The Personal Foundations of Defiance

Childhood Development

Crenshaw’s dedication to exposing injustice did not emerge from abstract theorising but from personal experience. Growing up in the segregated South throughout the civil rights era, she witnessed firsthand the tensions and nuances that the law neglected to tackle. Her parents, both civil rights activists themselves, fostered in her a strong conviction that entrenched inequality required more than individual goodwill to dismantle. These early years shaped her conviction that intellectual endeavour must support justice, that ideas matter because they determine whose experiences are recognised and whose are left unseen by the law.

Her childhood taught her that naming things was an act of resistance. When institutions overlooked certain realities or failed to see how multiple forms of oppression operated simultaneously, silence became complicity.
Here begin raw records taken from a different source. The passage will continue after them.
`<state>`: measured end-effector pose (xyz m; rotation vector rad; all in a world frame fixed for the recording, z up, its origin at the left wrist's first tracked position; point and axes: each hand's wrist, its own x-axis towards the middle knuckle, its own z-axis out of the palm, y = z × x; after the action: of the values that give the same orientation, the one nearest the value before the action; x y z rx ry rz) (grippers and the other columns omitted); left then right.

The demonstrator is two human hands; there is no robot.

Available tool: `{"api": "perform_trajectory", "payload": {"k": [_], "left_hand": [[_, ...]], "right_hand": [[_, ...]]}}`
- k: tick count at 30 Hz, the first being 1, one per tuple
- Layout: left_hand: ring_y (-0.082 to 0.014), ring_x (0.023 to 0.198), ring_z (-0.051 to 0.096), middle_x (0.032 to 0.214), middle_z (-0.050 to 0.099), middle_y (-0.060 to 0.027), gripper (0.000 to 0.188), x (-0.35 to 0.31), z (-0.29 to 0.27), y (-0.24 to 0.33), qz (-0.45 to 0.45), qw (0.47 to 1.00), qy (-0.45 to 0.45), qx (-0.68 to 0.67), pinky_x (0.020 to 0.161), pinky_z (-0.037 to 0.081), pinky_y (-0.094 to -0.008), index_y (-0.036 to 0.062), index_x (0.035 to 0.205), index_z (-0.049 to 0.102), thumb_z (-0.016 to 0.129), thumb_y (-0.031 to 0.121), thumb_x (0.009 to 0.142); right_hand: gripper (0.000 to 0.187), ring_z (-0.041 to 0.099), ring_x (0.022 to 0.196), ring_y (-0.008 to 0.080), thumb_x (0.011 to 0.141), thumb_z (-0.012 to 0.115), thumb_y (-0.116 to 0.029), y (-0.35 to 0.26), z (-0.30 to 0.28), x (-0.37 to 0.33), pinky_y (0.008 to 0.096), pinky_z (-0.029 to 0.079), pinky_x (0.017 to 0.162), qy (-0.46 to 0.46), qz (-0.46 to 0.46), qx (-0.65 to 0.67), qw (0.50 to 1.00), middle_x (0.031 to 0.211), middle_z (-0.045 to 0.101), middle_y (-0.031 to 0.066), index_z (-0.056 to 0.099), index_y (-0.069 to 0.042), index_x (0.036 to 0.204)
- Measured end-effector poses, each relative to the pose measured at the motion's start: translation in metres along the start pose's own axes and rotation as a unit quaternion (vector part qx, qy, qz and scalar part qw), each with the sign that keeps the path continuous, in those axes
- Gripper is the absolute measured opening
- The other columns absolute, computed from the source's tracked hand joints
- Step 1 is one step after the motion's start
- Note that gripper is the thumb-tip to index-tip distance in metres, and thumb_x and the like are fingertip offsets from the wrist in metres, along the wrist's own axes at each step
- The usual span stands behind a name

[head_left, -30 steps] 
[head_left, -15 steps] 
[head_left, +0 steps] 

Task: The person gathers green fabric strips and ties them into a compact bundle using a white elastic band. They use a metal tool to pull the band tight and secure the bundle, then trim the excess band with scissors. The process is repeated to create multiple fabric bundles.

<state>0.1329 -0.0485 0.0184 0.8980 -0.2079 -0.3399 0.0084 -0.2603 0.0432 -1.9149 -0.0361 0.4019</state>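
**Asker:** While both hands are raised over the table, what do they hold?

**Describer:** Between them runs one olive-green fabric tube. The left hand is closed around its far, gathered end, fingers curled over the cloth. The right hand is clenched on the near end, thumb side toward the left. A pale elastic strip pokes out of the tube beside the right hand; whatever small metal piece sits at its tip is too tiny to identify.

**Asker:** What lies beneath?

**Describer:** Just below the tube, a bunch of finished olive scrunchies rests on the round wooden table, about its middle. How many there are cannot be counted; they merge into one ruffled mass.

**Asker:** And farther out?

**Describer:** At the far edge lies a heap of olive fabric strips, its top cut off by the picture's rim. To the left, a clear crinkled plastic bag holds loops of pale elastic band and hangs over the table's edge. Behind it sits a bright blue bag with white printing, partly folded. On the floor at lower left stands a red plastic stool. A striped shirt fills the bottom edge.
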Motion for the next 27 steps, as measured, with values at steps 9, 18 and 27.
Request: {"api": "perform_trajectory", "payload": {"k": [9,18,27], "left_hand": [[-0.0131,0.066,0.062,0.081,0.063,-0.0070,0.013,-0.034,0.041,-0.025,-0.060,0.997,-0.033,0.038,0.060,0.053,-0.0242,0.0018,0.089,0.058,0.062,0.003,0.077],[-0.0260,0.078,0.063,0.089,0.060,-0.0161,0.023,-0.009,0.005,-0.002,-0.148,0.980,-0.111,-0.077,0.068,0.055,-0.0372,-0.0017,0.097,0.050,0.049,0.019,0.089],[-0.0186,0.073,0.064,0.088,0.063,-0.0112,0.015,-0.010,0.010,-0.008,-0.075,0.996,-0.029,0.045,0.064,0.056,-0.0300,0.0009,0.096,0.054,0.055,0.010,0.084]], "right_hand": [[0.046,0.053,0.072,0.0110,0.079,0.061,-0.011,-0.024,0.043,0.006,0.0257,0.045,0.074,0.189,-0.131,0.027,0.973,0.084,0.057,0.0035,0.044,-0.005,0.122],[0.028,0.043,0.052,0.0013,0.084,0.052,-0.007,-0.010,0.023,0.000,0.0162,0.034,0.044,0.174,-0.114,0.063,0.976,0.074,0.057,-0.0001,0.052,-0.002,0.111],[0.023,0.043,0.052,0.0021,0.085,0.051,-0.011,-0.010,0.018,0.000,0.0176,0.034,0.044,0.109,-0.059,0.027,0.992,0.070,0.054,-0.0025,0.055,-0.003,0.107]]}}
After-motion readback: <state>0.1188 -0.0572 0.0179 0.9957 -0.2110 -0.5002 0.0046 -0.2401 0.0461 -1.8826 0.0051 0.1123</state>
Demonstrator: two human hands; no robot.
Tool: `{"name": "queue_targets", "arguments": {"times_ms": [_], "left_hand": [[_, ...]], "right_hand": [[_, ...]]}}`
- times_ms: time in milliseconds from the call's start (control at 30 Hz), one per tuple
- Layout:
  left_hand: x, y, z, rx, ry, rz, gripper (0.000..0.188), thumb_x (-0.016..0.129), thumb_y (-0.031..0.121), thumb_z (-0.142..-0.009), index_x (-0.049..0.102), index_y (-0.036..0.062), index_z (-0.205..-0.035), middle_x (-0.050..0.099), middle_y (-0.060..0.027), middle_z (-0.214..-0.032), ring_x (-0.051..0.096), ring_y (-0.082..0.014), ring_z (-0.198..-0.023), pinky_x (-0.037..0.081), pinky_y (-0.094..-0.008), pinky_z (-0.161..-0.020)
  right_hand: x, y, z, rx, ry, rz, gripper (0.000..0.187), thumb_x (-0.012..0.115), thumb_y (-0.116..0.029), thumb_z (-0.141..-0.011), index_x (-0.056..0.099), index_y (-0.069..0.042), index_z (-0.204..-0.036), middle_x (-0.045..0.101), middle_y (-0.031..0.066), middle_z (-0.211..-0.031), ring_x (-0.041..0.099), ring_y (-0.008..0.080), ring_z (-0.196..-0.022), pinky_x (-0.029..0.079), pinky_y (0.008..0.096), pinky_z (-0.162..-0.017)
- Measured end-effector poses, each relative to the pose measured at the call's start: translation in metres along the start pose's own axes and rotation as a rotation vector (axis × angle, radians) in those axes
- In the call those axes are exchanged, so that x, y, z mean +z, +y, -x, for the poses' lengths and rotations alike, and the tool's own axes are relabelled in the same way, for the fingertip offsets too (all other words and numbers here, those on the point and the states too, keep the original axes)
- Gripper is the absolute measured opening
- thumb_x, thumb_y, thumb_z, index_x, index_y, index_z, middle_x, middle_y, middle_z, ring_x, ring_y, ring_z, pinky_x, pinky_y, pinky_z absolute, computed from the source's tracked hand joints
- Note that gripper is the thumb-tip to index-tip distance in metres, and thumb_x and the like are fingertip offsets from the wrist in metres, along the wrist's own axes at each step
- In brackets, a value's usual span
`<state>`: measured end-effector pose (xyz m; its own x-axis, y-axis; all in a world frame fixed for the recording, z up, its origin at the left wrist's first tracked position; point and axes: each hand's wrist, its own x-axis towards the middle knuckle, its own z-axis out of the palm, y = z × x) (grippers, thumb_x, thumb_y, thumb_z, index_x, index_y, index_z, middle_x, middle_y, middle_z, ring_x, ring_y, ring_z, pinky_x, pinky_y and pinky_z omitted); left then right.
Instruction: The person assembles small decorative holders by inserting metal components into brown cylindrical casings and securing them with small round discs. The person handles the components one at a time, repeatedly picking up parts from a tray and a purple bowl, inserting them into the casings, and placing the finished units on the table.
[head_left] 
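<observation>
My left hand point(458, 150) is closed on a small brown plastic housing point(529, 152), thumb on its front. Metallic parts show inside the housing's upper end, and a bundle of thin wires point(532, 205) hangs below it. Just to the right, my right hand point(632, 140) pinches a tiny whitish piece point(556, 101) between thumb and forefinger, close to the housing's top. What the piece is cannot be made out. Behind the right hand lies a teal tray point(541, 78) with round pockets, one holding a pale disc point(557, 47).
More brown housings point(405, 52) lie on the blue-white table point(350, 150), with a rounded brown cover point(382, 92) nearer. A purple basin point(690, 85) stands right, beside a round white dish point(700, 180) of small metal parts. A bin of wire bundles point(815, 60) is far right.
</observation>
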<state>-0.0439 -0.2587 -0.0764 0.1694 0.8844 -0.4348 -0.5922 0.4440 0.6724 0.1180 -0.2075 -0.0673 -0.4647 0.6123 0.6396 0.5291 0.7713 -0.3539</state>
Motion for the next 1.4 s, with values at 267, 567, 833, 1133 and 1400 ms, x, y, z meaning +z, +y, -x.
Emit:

Crenshaw discovered that her role as a scholar would be to express what powerful institutions chose to keep unspoken, to make visible what systems worked tirelessly to obscure. This foundational belief would guide her entire career, from her earliest legal writings to her present defence against those attempting to erase her life’s work.

Loss and Clarity

Throughout her career, Crenshaw has grappled with profound personal losses that deepened her grasp of systemic injustice. These experiences crystallised her dedication to intersectionality as more than theoretical framework—it transformed into a moral imperative. When she observed how legal frameworks failed people experiencing intersecting forms of discrimination, she recognised that conventional approaches to civil rights legislation were fundamentally inadequate. Her academic work emerged not from detached analysis but from witnessing the real-world impact of systemic oversight, the ways that systems designed to protect some caused direct harm to others.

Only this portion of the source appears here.